> [DIRECTIONS] Work out how many lines of the listing hold the string "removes". Answer with that number alone.

> [RECORD EXCERPTS]
▬▬▬▬▬▬
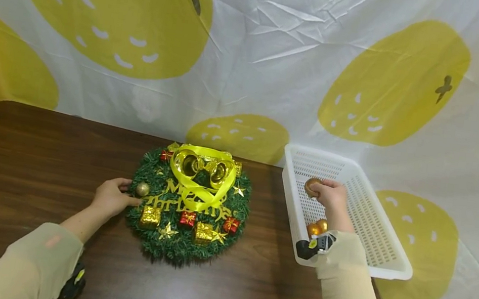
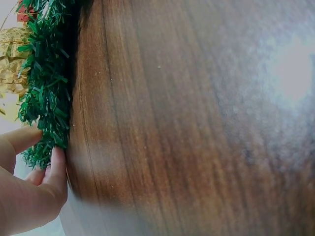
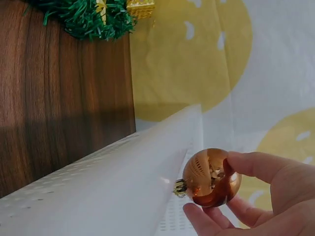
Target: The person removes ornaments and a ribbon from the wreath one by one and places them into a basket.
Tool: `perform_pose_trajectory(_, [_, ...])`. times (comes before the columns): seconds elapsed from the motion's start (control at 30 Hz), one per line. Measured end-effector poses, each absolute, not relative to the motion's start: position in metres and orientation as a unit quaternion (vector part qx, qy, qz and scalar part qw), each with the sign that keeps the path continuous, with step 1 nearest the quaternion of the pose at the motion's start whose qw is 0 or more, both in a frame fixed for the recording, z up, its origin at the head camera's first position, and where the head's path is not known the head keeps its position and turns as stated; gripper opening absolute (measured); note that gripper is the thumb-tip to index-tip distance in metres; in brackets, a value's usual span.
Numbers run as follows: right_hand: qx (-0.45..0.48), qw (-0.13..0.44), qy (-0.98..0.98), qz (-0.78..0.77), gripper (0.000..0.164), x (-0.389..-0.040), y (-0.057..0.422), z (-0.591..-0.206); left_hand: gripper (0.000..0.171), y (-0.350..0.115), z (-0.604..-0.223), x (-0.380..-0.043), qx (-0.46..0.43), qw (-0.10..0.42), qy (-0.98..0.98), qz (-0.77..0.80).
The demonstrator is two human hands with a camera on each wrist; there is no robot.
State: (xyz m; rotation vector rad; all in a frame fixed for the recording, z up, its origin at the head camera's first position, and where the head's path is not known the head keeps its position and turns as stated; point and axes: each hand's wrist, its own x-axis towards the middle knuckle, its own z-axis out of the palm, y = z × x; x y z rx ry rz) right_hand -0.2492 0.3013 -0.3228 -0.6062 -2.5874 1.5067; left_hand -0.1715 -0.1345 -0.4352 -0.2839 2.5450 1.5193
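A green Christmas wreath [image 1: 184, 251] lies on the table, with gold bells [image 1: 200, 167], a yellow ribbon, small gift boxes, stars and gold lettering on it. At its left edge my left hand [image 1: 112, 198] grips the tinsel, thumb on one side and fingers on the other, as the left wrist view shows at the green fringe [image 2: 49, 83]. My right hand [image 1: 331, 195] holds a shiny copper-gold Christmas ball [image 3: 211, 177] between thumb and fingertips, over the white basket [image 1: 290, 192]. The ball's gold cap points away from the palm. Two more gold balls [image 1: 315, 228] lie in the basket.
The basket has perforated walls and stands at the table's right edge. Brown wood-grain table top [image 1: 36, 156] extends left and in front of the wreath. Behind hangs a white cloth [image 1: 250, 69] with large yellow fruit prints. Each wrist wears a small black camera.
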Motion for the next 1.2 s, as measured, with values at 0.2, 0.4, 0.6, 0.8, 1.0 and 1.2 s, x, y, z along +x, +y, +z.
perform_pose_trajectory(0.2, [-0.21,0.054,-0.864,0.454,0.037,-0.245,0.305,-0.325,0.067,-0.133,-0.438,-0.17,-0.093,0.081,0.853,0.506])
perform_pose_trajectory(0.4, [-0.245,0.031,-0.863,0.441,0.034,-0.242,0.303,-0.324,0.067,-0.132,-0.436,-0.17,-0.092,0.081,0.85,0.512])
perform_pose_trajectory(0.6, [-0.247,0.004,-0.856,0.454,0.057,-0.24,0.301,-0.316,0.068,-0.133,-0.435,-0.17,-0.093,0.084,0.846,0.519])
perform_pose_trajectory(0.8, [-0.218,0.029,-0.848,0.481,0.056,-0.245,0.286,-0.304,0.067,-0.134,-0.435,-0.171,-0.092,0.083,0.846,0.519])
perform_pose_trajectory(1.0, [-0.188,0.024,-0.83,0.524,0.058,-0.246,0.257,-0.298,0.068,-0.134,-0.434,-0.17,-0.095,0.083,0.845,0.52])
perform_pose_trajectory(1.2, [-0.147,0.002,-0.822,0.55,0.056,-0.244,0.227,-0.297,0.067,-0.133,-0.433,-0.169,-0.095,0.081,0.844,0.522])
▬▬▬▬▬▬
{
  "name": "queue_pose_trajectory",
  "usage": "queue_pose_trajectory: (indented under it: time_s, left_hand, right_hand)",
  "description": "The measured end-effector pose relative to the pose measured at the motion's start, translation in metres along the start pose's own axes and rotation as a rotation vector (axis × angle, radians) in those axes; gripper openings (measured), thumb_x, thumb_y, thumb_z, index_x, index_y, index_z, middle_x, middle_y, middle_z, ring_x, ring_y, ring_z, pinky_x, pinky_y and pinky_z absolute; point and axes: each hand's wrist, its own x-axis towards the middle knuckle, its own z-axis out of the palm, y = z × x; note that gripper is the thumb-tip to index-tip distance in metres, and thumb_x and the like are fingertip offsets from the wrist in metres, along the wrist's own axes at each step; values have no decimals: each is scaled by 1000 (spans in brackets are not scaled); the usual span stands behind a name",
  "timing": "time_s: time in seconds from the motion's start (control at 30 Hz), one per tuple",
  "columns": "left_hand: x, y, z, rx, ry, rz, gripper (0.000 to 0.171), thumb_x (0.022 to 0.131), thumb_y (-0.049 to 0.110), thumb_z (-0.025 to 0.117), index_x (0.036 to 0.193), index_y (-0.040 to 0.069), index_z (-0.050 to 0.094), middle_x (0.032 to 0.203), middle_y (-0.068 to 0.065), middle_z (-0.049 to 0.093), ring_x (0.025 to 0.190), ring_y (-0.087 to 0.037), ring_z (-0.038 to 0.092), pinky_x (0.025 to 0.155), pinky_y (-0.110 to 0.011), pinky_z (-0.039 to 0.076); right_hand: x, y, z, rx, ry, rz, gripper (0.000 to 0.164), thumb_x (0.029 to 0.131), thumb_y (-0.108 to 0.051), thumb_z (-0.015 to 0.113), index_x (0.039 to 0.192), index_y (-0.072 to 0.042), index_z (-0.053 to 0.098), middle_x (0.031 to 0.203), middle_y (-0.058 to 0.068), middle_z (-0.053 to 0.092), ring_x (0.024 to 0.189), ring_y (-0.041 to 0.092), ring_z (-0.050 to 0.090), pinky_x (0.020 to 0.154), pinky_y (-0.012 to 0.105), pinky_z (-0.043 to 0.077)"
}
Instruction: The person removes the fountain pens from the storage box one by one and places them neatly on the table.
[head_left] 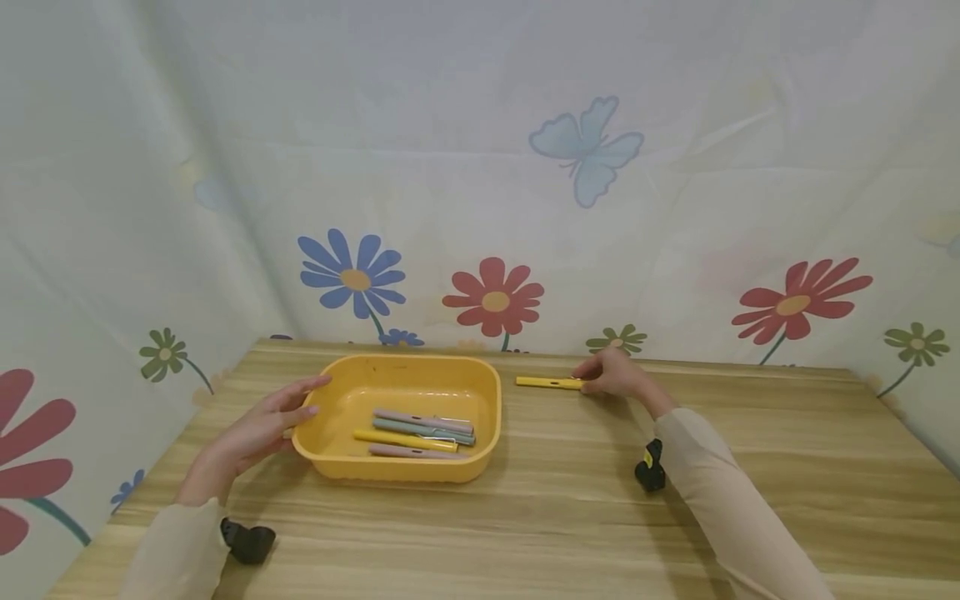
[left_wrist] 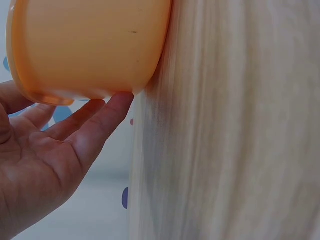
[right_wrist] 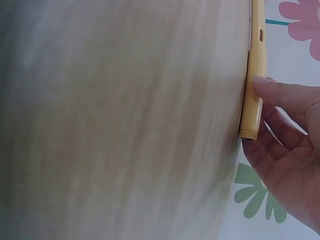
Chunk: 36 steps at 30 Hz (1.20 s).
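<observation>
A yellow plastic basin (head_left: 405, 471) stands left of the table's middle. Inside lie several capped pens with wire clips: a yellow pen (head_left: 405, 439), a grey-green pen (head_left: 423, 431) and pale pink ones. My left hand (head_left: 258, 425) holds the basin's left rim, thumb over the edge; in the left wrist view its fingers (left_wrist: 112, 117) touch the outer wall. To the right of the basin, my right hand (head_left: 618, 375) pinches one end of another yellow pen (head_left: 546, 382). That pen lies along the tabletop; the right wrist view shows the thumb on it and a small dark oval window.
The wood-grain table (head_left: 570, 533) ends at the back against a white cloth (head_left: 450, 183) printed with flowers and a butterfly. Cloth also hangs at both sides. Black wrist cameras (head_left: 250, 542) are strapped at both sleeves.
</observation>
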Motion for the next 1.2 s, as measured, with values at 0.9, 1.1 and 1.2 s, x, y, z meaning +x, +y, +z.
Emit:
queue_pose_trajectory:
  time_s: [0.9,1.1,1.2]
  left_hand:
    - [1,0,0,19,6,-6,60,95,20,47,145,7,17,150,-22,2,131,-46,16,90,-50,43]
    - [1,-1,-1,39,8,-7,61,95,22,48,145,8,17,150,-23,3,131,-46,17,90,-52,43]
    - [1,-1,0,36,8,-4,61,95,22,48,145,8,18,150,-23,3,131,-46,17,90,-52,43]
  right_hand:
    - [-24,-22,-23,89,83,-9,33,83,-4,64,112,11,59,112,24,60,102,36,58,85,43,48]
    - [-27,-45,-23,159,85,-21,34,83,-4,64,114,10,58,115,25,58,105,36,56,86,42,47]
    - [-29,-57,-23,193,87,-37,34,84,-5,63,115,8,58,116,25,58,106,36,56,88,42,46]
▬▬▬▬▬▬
> [EXERCISE RESULT] 2